ASSIGNMENT →
In the listing below, find the line with "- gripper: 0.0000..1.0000" and the line with "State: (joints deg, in". Repeat those two lines and all lines between them exactly.

SUPPLIED ENTRIES →
• • •

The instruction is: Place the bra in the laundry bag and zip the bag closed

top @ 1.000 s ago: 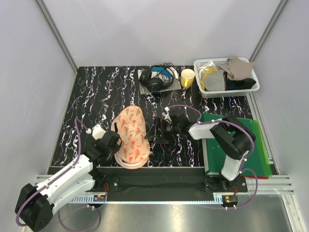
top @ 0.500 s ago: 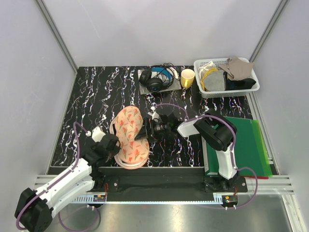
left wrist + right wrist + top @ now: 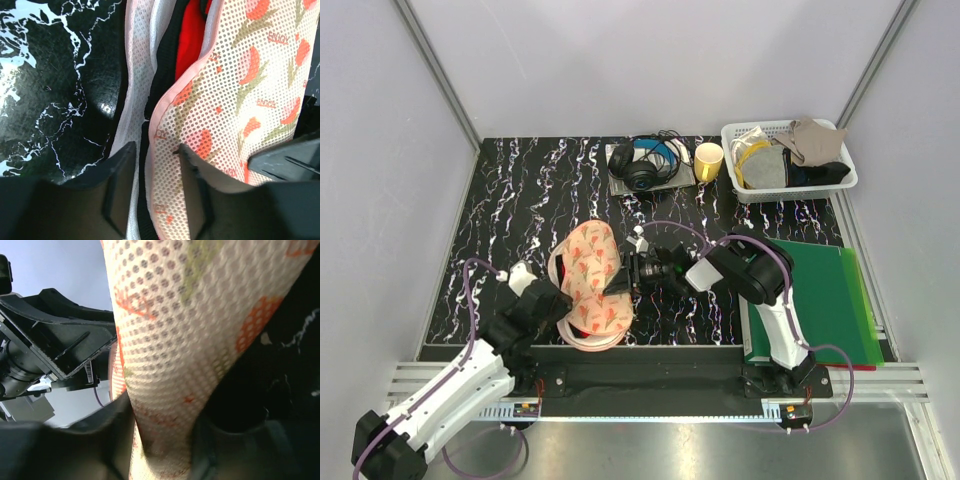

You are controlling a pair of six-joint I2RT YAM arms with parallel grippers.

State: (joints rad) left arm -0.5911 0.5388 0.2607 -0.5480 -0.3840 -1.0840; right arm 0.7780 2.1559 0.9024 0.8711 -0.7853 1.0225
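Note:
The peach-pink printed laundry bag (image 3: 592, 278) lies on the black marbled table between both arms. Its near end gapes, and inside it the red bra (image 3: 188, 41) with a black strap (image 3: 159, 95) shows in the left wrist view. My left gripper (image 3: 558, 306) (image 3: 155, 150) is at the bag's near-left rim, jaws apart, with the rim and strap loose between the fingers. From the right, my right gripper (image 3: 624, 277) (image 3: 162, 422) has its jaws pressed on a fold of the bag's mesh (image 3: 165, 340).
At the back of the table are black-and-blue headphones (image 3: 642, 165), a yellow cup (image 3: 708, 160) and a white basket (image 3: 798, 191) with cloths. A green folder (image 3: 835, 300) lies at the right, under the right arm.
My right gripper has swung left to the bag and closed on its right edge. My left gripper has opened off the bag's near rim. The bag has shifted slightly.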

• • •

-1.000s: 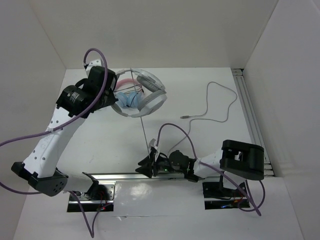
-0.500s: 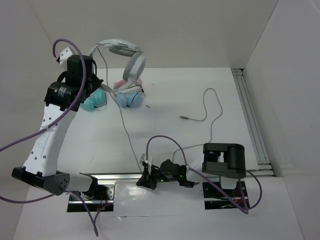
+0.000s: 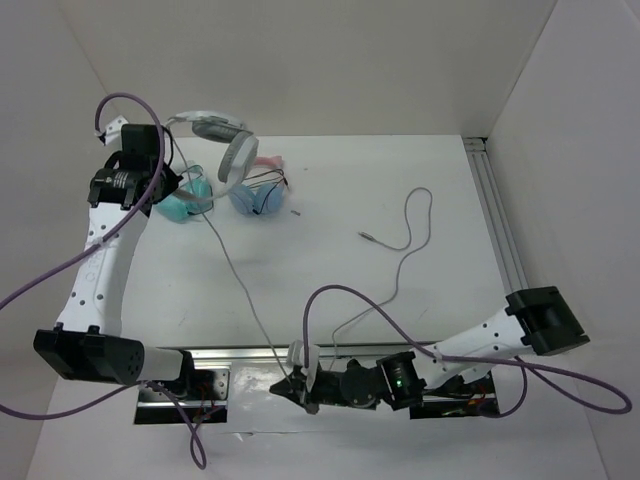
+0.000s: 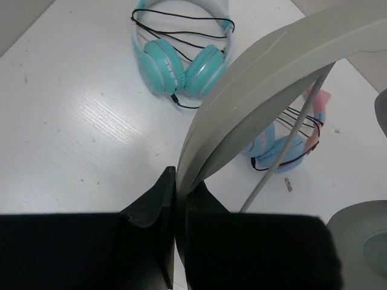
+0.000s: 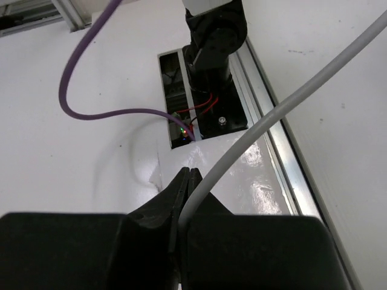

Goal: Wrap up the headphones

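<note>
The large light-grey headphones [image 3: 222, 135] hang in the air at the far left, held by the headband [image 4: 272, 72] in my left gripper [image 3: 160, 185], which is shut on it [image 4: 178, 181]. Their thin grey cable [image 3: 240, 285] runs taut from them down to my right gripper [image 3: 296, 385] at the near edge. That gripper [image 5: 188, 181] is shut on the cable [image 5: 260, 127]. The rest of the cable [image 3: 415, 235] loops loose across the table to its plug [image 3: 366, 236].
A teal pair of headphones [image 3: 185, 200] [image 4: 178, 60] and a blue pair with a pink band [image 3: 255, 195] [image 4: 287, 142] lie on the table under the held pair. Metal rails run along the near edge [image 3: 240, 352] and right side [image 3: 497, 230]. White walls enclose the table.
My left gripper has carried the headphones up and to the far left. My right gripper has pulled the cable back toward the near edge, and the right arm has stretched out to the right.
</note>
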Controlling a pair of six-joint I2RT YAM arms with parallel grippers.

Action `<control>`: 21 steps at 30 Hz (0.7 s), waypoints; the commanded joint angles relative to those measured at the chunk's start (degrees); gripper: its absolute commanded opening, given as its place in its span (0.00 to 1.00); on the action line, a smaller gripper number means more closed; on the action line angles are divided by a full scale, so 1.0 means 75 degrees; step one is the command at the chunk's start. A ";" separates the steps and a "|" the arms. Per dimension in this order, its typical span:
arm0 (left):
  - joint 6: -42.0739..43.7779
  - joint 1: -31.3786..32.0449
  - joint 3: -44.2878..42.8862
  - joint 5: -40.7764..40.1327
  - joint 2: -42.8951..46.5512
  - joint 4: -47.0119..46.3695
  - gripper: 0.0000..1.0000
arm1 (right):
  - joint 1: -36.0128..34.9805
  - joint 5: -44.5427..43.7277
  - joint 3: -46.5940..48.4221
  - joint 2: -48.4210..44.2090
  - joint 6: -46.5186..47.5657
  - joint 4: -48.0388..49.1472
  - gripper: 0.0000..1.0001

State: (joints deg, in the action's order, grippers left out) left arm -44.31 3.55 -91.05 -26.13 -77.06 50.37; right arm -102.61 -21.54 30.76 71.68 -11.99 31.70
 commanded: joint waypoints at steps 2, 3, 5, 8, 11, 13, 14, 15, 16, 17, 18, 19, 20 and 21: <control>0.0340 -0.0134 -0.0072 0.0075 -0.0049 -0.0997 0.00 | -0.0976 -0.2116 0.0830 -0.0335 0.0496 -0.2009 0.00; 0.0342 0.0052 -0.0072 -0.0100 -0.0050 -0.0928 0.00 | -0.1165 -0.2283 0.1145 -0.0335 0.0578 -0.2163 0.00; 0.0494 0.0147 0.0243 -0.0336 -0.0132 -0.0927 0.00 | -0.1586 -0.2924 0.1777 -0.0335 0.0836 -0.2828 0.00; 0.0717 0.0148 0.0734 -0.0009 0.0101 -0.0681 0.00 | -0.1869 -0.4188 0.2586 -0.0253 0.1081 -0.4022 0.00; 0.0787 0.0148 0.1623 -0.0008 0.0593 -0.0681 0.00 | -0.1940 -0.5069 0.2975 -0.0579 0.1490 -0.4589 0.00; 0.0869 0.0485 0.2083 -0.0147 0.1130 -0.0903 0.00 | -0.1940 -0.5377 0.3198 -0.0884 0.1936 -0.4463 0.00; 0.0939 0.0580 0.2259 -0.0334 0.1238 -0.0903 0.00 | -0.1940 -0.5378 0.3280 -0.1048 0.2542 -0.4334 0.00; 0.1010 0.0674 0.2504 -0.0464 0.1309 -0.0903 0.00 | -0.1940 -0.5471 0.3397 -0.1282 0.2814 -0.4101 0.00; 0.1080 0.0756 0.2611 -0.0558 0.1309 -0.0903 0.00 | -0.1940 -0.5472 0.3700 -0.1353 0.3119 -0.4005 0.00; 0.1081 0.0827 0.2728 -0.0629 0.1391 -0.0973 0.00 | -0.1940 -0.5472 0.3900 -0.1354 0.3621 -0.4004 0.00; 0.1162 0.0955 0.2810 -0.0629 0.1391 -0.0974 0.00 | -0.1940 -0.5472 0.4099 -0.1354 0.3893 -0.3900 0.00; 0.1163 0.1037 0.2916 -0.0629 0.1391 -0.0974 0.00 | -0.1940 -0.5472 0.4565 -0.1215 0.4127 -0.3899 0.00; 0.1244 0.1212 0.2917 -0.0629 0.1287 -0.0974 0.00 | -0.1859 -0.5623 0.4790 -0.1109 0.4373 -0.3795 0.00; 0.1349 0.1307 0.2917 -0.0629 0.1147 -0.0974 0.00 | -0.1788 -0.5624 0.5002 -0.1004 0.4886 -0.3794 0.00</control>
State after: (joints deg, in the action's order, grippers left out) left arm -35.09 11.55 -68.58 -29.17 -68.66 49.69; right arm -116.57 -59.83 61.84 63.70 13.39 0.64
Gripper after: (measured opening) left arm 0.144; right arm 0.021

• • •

ANSWER SECTION →
  - gripper: 0.0000..1.0000
arm1 (right):
  - joint 1: -36.0128..34.9805
  - joint 5: -44.5427..43.7277
  - joint 3: -46.5940..48.4221
  - joint 2: -48.4210..44.2090
  - joint 6: -46.5186..47.5657
  - joint 4: -48.0388..49.1472
  - gripper: 0.0000..1.0001

State: (joints deg, in the action's order, grippers left out) left arm -44.31 3.55 -91.05 -26.13 -77.06 50.37; right arm -102.61 -21.54 30.76 71.68 -11.99 31.70

Nothing remains to add to the output.